_The task:_ Repeat precisely the span of lines below that opens with the line containing "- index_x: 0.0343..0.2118" and closes with the line containing "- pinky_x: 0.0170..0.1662", both included.

_Recorded information:_
━━━━━━━━━━━━━━━━━━━━━━━━━━━━━━
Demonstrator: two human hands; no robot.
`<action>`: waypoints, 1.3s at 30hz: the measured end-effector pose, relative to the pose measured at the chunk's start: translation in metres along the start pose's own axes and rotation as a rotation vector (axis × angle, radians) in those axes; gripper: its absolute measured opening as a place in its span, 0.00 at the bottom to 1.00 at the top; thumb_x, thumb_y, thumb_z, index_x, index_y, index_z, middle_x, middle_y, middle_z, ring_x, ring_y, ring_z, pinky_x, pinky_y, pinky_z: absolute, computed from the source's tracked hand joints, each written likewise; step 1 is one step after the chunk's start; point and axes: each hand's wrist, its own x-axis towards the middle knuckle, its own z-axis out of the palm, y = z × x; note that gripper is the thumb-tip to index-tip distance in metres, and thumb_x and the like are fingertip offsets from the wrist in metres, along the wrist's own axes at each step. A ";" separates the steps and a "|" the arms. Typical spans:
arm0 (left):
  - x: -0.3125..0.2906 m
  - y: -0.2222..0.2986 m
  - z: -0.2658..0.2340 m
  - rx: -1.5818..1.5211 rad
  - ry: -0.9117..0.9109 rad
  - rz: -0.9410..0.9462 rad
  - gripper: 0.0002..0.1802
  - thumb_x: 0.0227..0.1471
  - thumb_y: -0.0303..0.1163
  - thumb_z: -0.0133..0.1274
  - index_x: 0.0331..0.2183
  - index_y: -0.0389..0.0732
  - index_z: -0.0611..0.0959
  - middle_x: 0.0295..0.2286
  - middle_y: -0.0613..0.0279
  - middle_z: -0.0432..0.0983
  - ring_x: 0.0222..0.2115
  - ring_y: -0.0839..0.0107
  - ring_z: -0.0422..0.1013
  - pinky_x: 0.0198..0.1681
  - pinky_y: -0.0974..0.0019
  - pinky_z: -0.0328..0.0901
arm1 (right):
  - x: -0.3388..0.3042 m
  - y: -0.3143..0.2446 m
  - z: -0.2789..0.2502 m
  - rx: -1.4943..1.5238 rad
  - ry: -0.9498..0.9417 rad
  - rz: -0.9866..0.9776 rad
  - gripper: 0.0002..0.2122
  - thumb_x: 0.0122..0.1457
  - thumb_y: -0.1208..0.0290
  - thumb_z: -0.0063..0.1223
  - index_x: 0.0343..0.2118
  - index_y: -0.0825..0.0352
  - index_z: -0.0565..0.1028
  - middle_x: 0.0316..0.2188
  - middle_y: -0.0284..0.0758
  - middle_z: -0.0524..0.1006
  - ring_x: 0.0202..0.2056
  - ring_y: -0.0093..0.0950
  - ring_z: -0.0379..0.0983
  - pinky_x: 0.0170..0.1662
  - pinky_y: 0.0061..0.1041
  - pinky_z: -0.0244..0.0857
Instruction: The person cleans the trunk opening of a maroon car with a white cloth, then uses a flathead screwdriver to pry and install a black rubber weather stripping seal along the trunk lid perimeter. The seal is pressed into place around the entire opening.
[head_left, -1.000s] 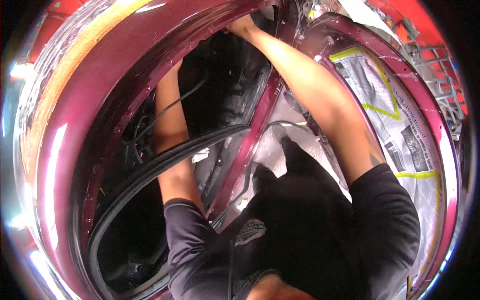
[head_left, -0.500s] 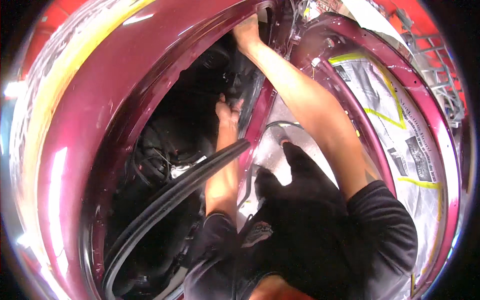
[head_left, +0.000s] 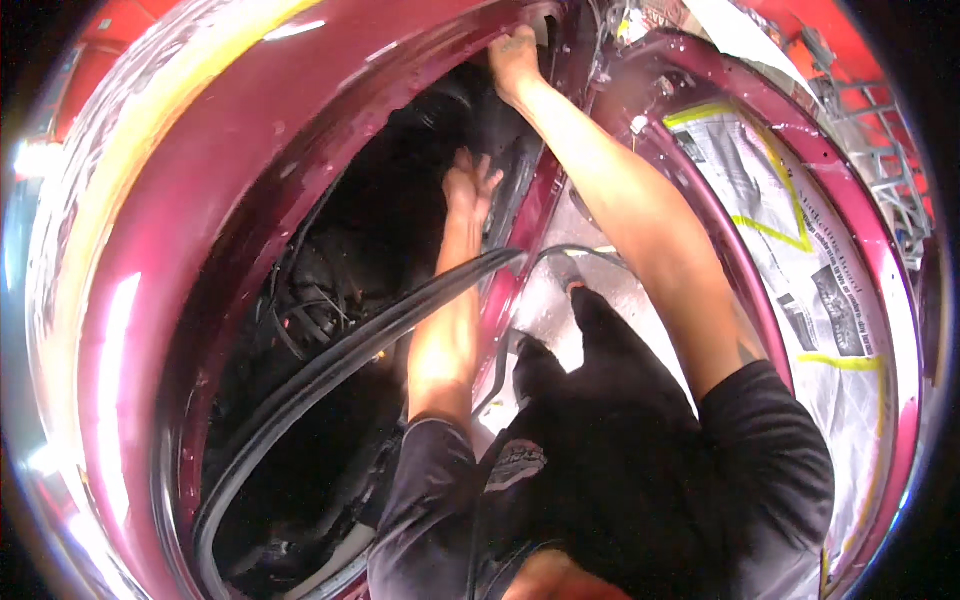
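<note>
My left hand (head_left: 473,186) is raised inside the dark car interior with fingers spread, and it appears to hold nothing. Farther up, my right hand (head_left: 514,62) is curled against the upper end of the maroon door frame (head_left: 400,75); its fingertips and whatever they grip are hidden. A long black rubber weatherstrip (head_left: 330,350) hangs loose in a curve from the lower left of the door opening. Its upper end passes over my left forearm and reaches the maroon sill (head_left: 510,285).
On the right stands the open maroon door (head_left: 755,310), its inner side covered with printed sheeting (head_left: 825,270) and yellow tape. Loose wires (head_left: 320,310) lie inside the car. A black cable or hose (head_left: 575,248) bends above the floor near my feet.
My left hand has moved slightly up and right, its fingers spreading. My right hand has shifted a little right. The loose weatherstrip end sits higher and farther right; the view has shifted somewhat too.
</note>
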 end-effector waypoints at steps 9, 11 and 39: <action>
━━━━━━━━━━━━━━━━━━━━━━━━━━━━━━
_Problem solution:_
  - index_x: 0.0343..0.2118
  - index_y: -0.0825..0.0352
  - index_z: -0.0565..0.1028
  - middle_x: 0.0316..0.2188
  - middle_y: -0.0284..0.0758
  - middle_z: -0.0524..0.1006
  - ring_x: 0.0202..0.2056
  - ring_y: -0.0093..0.0950
  - ring_z: -0.0379..0.0983
  - pinky_x: 0.0170..0.1662

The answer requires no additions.